“He was what the egotistical part of me had always longed for: danger, sexiness, popularity, style, unpredictability. The kind of man who'd always keep me guessing. Just one night with him and i'd already started to wonder if perhaps i'd spent the last two years in a comfortable coma.”
“I wondered if perhaps I'd gone mad. I had known this man less than twenty-four hours and already I wanted to raise his children.”
“I didn't know his age or how he liked his tea, I was wearing a terrible coat and I was drunk as a stoat - but this moment felt like it. The one I'd been waiting patiently for since I was a little girl. I'd worked so hard, for so long, at being ok with being single, but all of the things I'd told myself about independence were disappearing rapidly into the cold night. Right now, he felt like the only person who mattered in the whole world.”

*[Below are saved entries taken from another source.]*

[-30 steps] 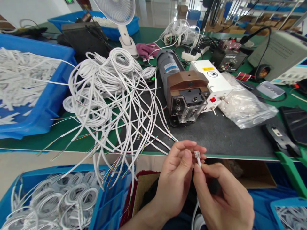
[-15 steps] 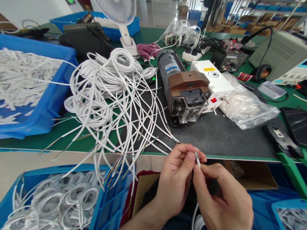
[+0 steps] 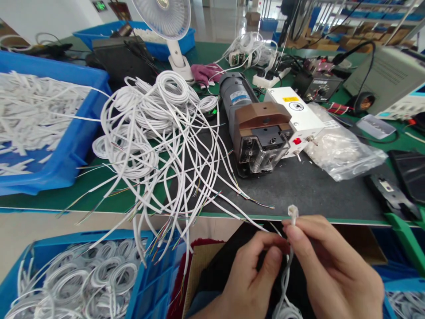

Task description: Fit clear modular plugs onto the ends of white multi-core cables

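Observation:
My right hand (image 3: 332,270) pinches a thin white cable (image 3: 286,274) just below its clear plug (image 3: 292,211), which points up near the bench's front edge. My left hand (image 3: 252,274) sits lower, with its fingers curled on the same cable beneath the right hand's grip. The cable drops into a small coil (image 3: 288,311) at the bottom of the view. Straight ahead stands a crimping machine (image 3: 262,133) with a brown block and a clear front guard.
A heap of white cables (image 3: 156,128) with stripped coloured ends spreads over the bench to the left. Blue bins of white pieces (image 3: 36,119) and coiled cables (image 3: 83,279) sit left and lower left. A plastic bag of plugs (image 3: 341,150) lies right of the machine.
My right hand has lifted the plug end up and to the right. My left hand has slid down off the plug onto the cable below.

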The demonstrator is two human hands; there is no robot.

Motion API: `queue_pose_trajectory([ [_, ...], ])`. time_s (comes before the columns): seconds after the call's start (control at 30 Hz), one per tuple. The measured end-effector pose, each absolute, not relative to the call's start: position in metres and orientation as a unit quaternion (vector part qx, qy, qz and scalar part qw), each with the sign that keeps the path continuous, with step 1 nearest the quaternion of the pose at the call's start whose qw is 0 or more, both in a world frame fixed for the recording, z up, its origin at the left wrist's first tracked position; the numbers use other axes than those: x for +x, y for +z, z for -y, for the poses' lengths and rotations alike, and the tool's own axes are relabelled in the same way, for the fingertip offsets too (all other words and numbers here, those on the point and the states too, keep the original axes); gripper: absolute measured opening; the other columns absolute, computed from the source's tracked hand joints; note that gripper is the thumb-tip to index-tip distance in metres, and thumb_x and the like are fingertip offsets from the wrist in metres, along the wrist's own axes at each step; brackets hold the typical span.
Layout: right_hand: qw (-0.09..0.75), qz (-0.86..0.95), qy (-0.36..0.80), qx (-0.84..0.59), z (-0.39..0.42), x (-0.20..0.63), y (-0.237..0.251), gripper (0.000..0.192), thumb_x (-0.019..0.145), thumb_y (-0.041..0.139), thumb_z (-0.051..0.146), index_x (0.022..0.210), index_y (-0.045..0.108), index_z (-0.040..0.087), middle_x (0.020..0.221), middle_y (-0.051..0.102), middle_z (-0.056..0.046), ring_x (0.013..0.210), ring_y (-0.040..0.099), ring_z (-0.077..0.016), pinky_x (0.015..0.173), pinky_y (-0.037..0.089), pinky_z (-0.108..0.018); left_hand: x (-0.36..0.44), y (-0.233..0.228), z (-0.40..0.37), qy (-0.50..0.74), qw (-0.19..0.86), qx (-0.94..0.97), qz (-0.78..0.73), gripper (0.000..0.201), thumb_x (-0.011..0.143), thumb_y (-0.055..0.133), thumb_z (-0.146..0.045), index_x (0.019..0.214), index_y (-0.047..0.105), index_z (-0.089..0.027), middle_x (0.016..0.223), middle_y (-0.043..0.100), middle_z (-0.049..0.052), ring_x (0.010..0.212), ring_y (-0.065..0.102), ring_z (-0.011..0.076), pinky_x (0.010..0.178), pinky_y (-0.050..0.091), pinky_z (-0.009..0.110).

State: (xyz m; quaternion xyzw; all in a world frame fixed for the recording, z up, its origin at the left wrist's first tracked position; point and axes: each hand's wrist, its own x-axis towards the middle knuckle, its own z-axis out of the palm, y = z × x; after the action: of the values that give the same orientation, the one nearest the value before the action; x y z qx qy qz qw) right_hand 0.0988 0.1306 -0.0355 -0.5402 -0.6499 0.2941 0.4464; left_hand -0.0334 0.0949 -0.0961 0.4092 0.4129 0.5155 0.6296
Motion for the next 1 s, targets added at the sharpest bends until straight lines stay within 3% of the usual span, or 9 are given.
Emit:
queue_pose_trajectory([
  [0.13,0.382,0.56,0.452,-0.58,-0.166,0.093,-0.034,0.026,0.105,0.07,0.042,0.087,0.078,0.024,0.07,0.07,0.002,0.067,0.067,-0.0144,0.062,0.05,-0.024,-0.032,-0.103,-0.088,0.448,0.604,0.519,-0.407,0.038,0.115,0.049,-0.04,0.114,0.078,-0.016,0.106,0.083,0.013,0.096,0.076,0.024,0.089,0.056,0.032],
  [0.27,0.374,0.51,0.53,-0.565,-0.197,0.087,-0.044,0.035,0.101,0.073,0.046,0.08,0.076,0.019,0.065,0.066,0.002,0.06,0.058,-0.0129,0.056,0.043,-0.024,-0.036,-0.093,-0.092,0.416,0.622,0.475,-0.463,0.033,0.113,0.055,-0.04,0.11,0.079,-0.018,0.095,0.084,0.009,0.087,0.077,0.0221,0.084,0.056,0.03],
  [0.53,0.372,0.505,0.539,-0.562,-0.212,0.082,-0.055,0.033,0.1,0.072,0.044,0.079,0.074,0.019,0.062,0.058,0.005,0.057,0.047,-0.0115,0.053,0.032,-0.027,-0.033,-0.091,-0.1,0.439,0.609,0.443,-0.49,0.033,0.112,0.059,-0.042,0.109,0.081,-0.018,0.09,0.085,0.009,0.084,0.079,0.0231,0.085,0.057,0.031],
  [1.0,0.371,0.525,0.489,-0.589,-0.217,0.073,-0.055,0.032,0.099,0.071,0.042,0.078,0.073,0.019,0.063,0.059,0.005,0.059,0.048,-0.0127,0.055,0.033,-0.028,-0.029,-0.098,-0.102,0.458,0.648,0.365,-0.486,0.034,0.109,0.063,-0.045,0.109,0.083,-0.017,0.092,0.086,0.009,0.087,0.08,0.0245,0.081,0.055,0.029],
])
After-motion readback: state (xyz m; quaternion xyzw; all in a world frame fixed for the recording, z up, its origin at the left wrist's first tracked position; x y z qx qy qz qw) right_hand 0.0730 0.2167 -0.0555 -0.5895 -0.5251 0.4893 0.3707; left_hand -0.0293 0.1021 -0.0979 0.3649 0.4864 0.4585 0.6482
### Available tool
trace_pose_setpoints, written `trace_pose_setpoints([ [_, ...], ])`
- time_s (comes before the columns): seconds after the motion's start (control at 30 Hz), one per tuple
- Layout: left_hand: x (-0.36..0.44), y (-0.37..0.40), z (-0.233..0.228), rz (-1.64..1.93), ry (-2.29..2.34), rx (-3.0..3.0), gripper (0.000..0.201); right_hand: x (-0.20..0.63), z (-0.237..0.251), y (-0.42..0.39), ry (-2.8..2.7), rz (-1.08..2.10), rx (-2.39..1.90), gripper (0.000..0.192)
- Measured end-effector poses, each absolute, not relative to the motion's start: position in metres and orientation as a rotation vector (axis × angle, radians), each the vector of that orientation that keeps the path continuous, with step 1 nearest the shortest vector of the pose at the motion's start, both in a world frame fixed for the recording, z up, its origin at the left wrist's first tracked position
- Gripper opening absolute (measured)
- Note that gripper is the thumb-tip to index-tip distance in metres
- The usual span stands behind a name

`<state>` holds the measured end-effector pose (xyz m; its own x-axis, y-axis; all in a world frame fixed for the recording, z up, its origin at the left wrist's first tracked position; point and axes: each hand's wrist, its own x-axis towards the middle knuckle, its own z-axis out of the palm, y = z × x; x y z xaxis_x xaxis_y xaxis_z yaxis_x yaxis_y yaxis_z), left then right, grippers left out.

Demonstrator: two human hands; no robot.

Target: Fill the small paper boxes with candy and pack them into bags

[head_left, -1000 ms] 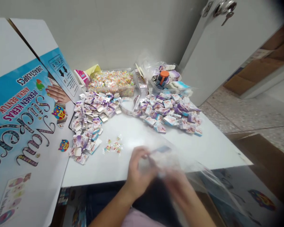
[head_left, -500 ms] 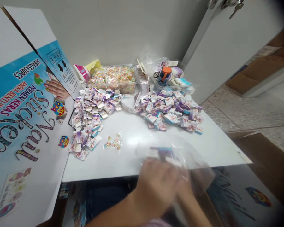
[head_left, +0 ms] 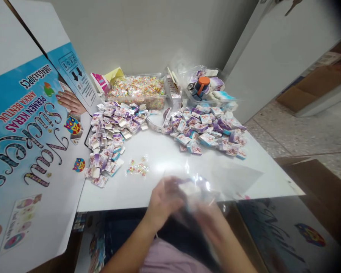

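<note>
Over the near edge of the white table [head_left: 261,182], both my hands work on a clear plastic bag [head_left: 216,178] with small purple and blue boxes inside. My left hand [head_left: 163,199] grips the bag's left side. Blurred by motion, my right hand [head_left: 208,218] holds the bag from below. Two heaps of small purple-and-white boxes lie beyond: one at the left [head_left: 110,132], one at the right [head_left: 207,131]. A few wrapped candies [head_left: 136,168] sit between them, close to my left hand.
A large blue "Nail Sticker" carton flap [head_left: 31,144] stands along the table's left side. Clear tubs of colourful candies [head_left: 138,91] and of mixed items with an orange-capped bottle [head_left: 201,85] line the wall. A white door [head_left: 272,53] and a brown carton [head_left: 318,189] are at the right.
My left hand has gone right and come back left on the bag. The bag has shifted and its film now spreads flat to the right over the table edge.
</note>
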<state>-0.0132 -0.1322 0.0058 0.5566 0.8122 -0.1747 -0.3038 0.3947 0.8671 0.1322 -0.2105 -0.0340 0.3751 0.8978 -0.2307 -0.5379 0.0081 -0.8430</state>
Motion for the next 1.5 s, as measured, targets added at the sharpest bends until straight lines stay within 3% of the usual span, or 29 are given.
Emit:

“How do you feel about going on a date with me? I'm abroad for another two weeks; you've got plenty of time to prepare yourself. It will be the best night of your life, of course.”
“It was the sexual chemistry I wanted more of. It was electric. I'd forgotten what it was like to be with someone who excited you in every sense of the word, who thrilled and frightened you in equal measure.”
“I was at Gatwick and I was a mess: breathlessly excited, horribly nervous and hoping, praying, that this might be it. That the man who was belted up preparing for touchdown would be the man I would spend the next sixty years picking up from airports, missing him, loving him, feeding him and, all things going well, having a fair bit of sex with him.”
“I'd woken up this morning and nearly crapped my pants with fear. Whoever invented Internet dating deserved to be strung up: it was a terrible idea.”